Eastern Mediterranean 1948: End of Mandatory Palestine
The British Mandate of Palestine had become increasingly unstable since the 1930s, facing first Arab and then Jewish insurgencies against British rule. In 1947 the United Nations suggested the partition of Palestine into separate independent Arab and Jewish states, prompting a civil war to break out between the Arabs and the Jews. The Jews were victorious by the following year, declaring an independent State of Israel to coincide with the British withdrawal.
12 Mar 1947 Truman Doctrine▲
In an address to United States Congress, President Harry Truman outlined his policy of supporting “free peoples” against “attempted subjugation armed minorities or by outside pressures”, insisting the US assist them “primarily through economic and financial aid”. The speech was an attack on Soviet attempts to destabilize Greece and Turkey, leading the US to give financial support to those nations. As a general policy of containing Soviet expansionism by backing those it threatened, this so-called Truman Doctrine would become the foundation of US foreign policy during the Cold War.
15 Aug 1947 Partition of India▲
Under the direction of Lord Louis Mountbatten of Burma, the last Viceroy of the British Indian Empire, British India was partitioned into the sovereign states of the Dominion of Pakistan and the Union of India. As Pakistan was designated as a Muslim homeland, the religiously mixed provinces of Punjab and Bengal were also divided between the two new states. The princely states were advised to choose between Pakistan and India, rather than retain independence.
29 Nov 1947 UN Partition Plan for Palestine▲
The United Nations adopted UN General Assembly Resolution 181 (II), recommending that the United Kingdom terminate the Mandate of Palestine, partitioning it between two independent states—one Arab and one Jewish—and a Special International Regime for the city of Jerusalem. The United Kingdom was to withdraw no later than 1 August 1948, with the two states coming into existence two months after the withdrawal. The partition plan was accepted by the Jewish Agency for Palestine but rejected by Arab leaders and governments.

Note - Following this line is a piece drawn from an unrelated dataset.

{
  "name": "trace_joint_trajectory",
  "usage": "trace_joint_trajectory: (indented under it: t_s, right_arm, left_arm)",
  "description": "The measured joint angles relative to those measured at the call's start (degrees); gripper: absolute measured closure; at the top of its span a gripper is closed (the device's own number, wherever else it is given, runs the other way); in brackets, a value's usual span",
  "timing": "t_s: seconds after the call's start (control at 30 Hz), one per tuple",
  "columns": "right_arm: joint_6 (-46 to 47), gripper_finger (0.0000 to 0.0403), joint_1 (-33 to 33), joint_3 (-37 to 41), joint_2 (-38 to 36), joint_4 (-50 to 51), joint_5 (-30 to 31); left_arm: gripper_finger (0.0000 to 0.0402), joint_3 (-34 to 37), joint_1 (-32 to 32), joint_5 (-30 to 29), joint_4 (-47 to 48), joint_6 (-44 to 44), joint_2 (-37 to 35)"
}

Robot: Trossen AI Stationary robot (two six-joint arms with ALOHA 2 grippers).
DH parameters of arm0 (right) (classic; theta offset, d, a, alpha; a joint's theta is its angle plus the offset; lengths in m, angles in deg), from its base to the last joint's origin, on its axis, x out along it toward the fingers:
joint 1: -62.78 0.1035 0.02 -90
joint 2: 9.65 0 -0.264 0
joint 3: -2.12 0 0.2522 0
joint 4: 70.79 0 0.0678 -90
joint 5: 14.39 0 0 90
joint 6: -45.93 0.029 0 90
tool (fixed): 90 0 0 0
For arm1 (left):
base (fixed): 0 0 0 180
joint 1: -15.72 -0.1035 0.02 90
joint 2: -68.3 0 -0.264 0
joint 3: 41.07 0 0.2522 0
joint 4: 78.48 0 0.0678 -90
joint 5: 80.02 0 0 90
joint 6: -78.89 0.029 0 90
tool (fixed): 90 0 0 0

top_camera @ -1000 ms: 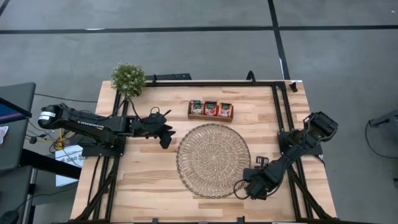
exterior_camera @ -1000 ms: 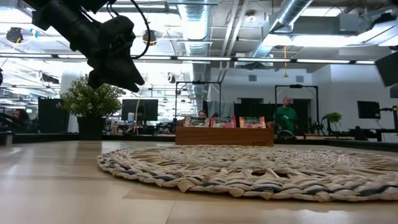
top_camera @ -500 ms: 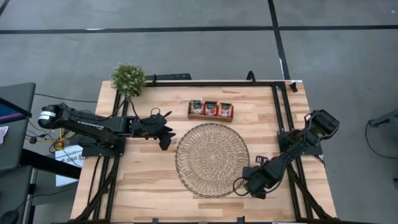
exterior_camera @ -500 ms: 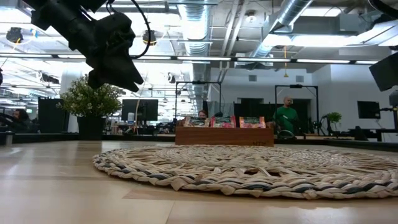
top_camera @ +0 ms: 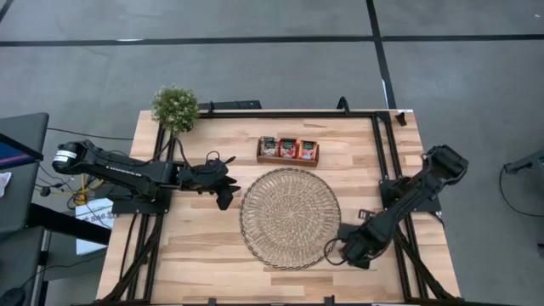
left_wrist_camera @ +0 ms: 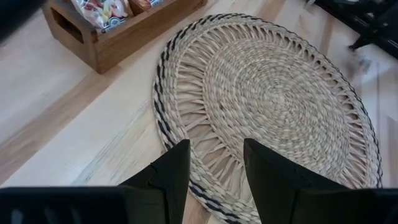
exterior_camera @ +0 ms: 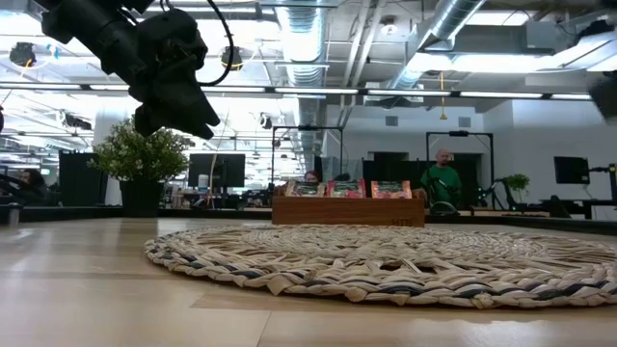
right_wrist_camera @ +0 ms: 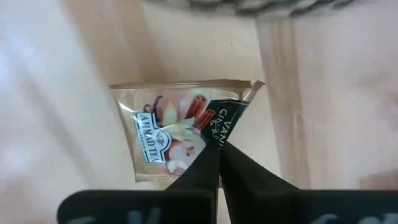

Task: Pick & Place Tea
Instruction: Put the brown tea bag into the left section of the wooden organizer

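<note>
Your right gripper (right_wrist_camera: pixel 217 163) is pinching a vanilla-cinnamon tea sachet (right_wrist_camera: pixel 177 127) above the surface (top_camera: pixel 204 246), at the straw mat's (top_camera: pixel 290 218) 4 o'clock. Your left gripper (left_wrist_camera: pixel 214 163) is hovering with fingers apart at the mat's 9 o'clock.

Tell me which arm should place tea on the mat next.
Right. Its tool is shut on a tea sachet just off the woven mat's edge. The left tool hangs open and empty at the mat's other side, away from the wooden tray of sachets.
</note>
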Motion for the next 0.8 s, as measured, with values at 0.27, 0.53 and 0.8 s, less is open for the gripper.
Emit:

30 Nov 1947–14 May 1948 Civil war in Mandatory Palestine▲
The Arab refusal to accept the United Nations recommendation to partition the British Mandate of Palestine prompted Jewish communities in Palestine to also withdraw their support, resulting in civil war. The two sides clashed as the British organized their withdrawal. As the mandate expiry date of 15 May 1948 approached, the Jewish Haganah launched a major offensive, capturing Jerusalem and much of northern Palestine.
3–27 Jan 1948 Al-Wathbah uprising▲
Protests broke out in Baghdad in response to the Iraqi monarchy’s plans to renew the 1930 Anglo-Iraqi Treaty, an agreement which had effectively made Iraq a British protectorate. In response to the continued agitation, the king annulled the treaty on 21 January. The protests continued for another week, when police brought them violently to a close at the cost of 300-400 demonstrators.
14 May 1948 Israeli Declaration of Independence▲
David Ben-Gurion, the Executive Head of the World Zionist Organization and the chairman of the Jewish Agency for Palestine, declared the establishment of the State of Israel. The declaration became effective upon the termination of the British Mandate over Palestine at midnight.
15 May 1948 End of Mandatory Palestine▲
After evacuating Jerusalem on 14 May, British forces remaining in Palestine, including High Commissioner Alan Cunningham, withdrew via Haifa. On 15 May the Palestine Mandate ended, leaving the country divided between the newly declared State of Israel and the Palestinian Arabs.
15 May 1948 Outbreak of Arab-Israeli War▲
Egypt, Syria, Transjordan, Lebanon, Iraq, and Saudi Arabia—the major states of the Arab League—declared war on the newly declared State of Israel. That same day, the Egyptian, Syrian, Transjordanian, Lebanese, and Iraqi invasion of Israel on behalf of Palestine began.